Re: leading and trailing wildcard query

by A. Steven Anderson :: Rate this Message:

Reply to Author | View Threaded | Show Only this Message

>
> The guilt trick is not the best thing to try on public mailing lists. :)
>

Point taken, although not my intention.  I guess I have been spoiled by
quick replies and was getting to think it was a stupid question.

Plus, I'm literally gonna get trash talk from my Oracle DBE if I can't make
this work. ;-)

We've basically relegated Oracle to handling ingest from which we index Solr
and provide all search features.  I'd hate to have to succumb to using
Oracle to service this one special query.


> The first thing that popped to my mind is to use 2 fields, where the second
> one contains the desrever string of the first one.
>

Please elaborate. What do you mean by *desrever* string?


> The second idea is to use n-grams (if it's OK to tokenize), more
> specifically edge n-grams.
>

Well, that's the problem.  The field may have non-Latin characters that may
not have whitespace nor punctuation.


--
A. Steven Anderson

RE: leading and trailing wildcard query

by Bernadette Houghton :: Rate this Message:

Reply to Author | View Threaded | Show Only this Message

I've just set up something similar (much thanks to Avesh!)-

<fieldType name="edgytext" class="solr.TextField" positionIncrementGap="100">
 <analyzer type="index">
   <tokenizer class="solr.KeywordTokenizerFactory"/>
   <filter class="solr.LowerCaseFilterFactory"/>
   <filter class="solr.EdgeNGramFilterFactory" minGramSize="5" maxGramSize="25" />
 </analyzer>
 <analyzer type="query">
   <tokenizer class="solr.KeywordTokenizerFactory"/>
   <filter class="solr.LowerCaseFilterFactory"/>
 </analyzer>
</fieldType>

<fieldType name="doubleedgytext" class="solr.TextField" positionIncrementGap="100">
 <analyzer type="index">
   <tokenizer class="solr.KeywordTokenizerFactory"/>
   <filter class="solr.LowerCaseFilterFactory"/>
   <filter class="solr.NGramFilterFactory" minGramSize="5" maxGramSize="25" />
 </analyzer>
 <analyzer type="query">
   <tokenizer class="solr.KeywordTokenizerFactory"/>
   <filter class="solr.LowerCaseFilterFactory"/>
 </analyzer>
</fieldType>
.
.
   <field name="beginswith" type="edgytext" indexed="true" stored="false" multiValued="true"/>
   <field name="contains" type="doubleedgytext" indexed="true" stored="false" multiValued="true"/>
.
.
   <!-- Copy for BEGINSWITH search -->
   <copyField source="content" dest="beginswith"/>
   <copyField source="*_t" dest="beginswith"/>
   <copyField source="*_mt" dest="beginswith"/>
   
   <!-- Copy for CONTAINS search -->
   <copyField source="content" dest="contains"/>
   <copyField source="*_t" dest="contains"/>
   <copyField source="*_mt" dest="contains"/>

bern

-----Original Message-----
From: Otis Gospodnetic [mailto:otis_gospodnetic@...]
Sent: Friday, 6 November 2009 9:13 AM
To: solr-user@...
Subject: Re: leading and trailing wildcard query

The guilt trick is not the best thing to try on public mailing lists. :)

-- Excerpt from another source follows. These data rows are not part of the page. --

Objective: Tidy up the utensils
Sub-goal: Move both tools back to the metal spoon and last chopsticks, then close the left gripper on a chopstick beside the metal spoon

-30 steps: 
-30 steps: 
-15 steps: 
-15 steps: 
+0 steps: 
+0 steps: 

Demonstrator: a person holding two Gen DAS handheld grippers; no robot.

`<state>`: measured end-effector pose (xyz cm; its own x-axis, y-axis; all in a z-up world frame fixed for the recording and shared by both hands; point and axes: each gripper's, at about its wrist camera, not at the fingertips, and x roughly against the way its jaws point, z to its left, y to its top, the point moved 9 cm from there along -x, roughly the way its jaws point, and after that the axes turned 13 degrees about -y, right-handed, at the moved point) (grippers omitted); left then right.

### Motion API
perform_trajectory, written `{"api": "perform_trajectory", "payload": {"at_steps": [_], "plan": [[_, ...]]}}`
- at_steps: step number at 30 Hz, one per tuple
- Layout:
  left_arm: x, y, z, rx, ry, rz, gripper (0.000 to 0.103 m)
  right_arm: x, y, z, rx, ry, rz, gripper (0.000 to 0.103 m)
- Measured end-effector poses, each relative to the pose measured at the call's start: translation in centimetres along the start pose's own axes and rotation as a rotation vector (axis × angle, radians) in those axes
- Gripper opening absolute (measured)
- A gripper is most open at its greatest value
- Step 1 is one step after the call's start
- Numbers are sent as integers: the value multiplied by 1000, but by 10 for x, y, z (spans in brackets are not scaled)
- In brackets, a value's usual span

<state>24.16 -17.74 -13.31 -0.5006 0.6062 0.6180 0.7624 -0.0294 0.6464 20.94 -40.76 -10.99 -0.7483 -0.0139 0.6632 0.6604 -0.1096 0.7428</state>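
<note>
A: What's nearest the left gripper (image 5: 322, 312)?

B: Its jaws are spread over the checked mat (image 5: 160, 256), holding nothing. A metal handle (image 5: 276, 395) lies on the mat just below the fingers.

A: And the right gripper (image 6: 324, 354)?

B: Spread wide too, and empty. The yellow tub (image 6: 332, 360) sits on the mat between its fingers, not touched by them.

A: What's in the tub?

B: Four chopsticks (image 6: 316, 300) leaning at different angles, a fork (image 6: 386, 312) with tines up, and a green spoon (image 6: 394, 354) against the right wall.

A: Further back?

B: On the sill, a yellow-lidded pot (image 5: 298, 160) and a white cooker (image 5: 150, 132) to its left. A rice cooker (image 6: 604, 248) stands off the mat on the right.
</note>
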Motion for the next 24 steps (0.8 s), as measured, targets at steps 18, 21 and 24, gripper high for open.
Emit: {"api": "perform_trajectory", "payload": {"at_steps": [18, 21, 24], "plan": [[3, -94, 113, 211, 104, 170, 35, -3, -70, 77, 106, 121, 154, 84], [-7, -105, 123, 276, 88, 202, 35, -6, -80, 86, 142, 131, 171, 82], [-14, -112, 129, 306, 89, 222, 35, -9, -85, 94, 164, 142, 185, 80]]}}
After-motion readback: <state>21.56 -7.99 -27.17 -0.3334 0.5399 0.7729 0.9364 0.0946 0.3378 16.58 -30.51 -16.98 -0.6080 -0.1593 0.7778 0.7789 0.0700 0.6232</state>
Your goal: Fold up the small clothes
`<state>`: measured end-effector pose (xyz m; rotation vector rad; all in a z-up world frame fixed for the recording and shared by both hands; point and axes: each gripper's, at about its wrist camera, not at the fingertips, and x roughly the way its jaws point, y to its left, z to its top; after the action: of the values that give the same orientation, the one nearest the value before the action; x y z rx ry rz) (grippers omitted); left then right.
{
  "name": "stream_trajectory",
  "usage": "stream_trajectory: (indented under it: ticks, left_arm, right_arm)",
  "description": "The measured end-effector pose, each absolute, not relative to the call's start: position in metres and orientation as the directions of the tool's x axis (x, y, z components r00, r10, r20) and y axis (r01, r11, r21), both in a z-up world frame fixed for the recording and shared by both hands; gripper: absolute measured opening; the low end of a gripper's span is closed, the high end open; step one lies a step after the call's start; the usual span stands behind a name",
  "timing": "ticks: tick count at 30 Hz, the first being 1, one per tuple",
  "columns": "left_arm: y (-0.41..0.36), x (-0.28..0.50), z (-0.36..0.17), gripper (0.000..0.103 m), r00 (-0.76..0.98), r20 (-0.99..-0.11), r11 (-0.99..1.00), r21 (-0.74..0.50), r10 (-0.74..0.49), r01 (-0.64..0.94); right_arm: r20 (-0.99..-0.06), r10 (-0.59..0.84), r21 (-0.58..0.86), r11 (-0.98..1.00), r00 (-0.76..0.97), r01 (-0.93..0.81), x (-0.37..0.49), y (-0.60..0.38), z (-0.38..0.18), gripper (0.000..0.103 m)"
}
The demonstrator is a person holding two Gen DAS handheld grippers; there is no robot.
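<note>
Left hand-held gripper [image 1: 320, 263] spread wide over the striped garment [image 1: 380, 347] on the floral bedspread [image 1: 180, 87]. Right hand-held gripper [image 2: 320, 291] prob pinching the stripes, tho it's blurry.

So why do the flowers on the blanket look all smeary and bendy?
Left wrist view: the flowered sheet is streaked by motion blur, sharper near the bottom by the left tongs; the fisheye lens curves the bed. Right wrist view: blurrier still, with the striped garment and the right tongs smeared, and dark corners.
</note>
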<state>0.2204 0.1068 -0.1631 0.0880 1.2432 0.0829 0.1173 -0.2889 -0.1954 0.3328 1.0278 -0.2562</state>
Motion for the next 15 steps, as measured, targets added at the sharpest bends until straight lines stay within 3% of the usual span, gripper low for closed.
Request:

The first thing that popped to my mind is to use 2 fields, where the second one contains the desrever string of the first one.
The second idea is to use n-grams (if it's OK to tokenize), more specifically edge n-grams.

Otis
--
Sematext is hiring -- http://sematext.com/about/jobs.html?mls
Lucene, Solr, Nutch, Katta, Hadoop, HBase, UIMA, NLP, NER, IR



----- Original Message ----

> From: A. Steven Anderson <a.steven.anderson@...>
> To: solr-user@...
> Sent: Thu, November 5, 2009 3:04:32 PM
> Subject: Re: leading and trailing wildcard query
>
> No thoughts on this? Really!?
>
> I would hate to admit to my Oracle DBE that Solr can't be customized to do a
> common query that a relational database can do. :-(
>
>
> On Wed, Nov 4, 2009 at 6:01 PM, A. Steven Anderson <
> a.steven.anderson@...> wrote:
>
> > I've scoured the archives and JIRA , but the answer to my question is just
> > not clear to me.
> >
> > With all the new Solr 1.4 features, is there any way  to do a leading and
> > trailing wildcard query on an *untokenized* field?
> >
> > e.g. q=myfield:*abc* would return a doc with myfield=xxxabcxxx
> >
> > Yes, I know how expensive such a query would be, but we have the user
> > requirement, nonetheless.
> >
> > If not, any suggestions on how to implement a custom solution using Solr?
> > Using an external data structure?
> >
> >
> --
> A. Steven Anderson


Re: leading and trailing wildcard query

by Walter Underwood-2 :: Rate this Message:

Reply to Author | View Threaded | Show Only this Message

Doesn't it work to call SolrQueryParser.setAllowLeadingWildcard?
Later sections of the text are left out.